Z drugiej strony, nowe siódme klasy w ZSO, a w perspektywie kolejnych lat, również nowe klasy VIII to rodzaj "kroplówki", który może uratować etaty w zespołach pozbawionych gimnazjów. To właśnie dlatego kadry z pierwszego i drugiego zespołu podjęły pełną mobilizację, by doprowadzić do zmiany podjętej już decyzji o kształcie oświaty w mieście. Z drugiej strony należy pamiętać o tym, że decyzją rady miasta, w przyszłości zarówno SP nr 5, jak i SP nr 9 mają posiadać nie tylko pierwszą i siódmą klasę, ale wszystkie osiem. Jakie będzie to miało skutki dla innych szkół? Urzędnicy nie kolorują rzeczywistości.
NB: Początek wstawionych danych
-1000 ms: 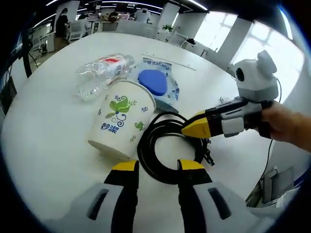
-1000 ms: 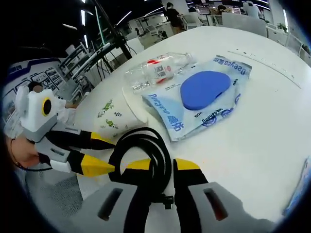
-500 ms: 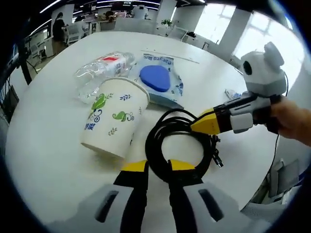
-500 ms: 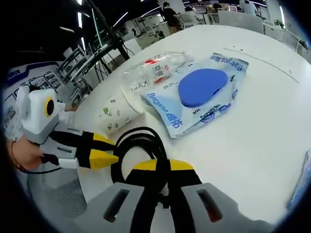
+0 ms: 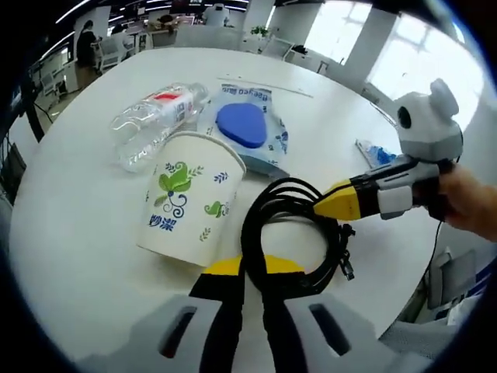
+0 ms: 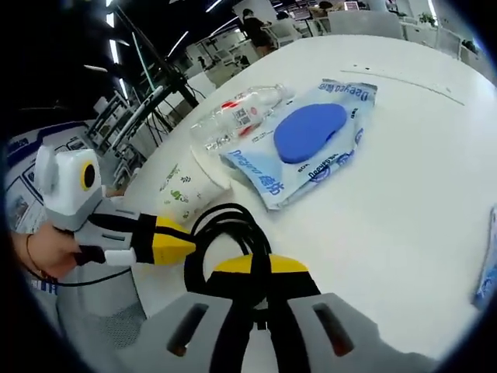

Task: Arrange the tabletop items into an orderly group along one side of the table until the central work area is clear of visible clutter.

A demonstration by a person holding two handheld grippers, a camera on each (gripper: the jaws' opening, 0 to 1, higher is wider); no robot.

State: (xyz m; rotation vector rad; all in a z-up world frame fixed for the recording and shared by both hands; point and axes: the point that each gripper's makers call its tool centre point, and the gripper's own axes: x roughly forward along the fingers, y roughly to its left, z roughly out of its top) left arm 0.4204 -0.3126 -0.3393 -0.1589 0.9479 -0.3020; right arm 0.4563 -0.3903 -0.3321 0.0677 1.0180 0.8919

- Utrzymanie wszystkich szkół podstawowych może byc bardzo trudne i wszyscy o tym wiemy. Na razie za wcześnie żeby oceniać szanse poszczególnych placówek, ale taka możliwość (likwidacji jednej z nich przyp.) musimy brać pod uwagę - mówi Agnieszka Zamojska, inspektor w Wydziale Edukacji i Sportu w UM Puławy.
Zdaniem puławskich urzędników, nowa liczba ośmioklasowych szkół podstawowych w Puławach, zarówno tych w ZSO, jak i tych niepublicznych jest za duża w stosunku do liczby uczniów w kolejnych rocznikach.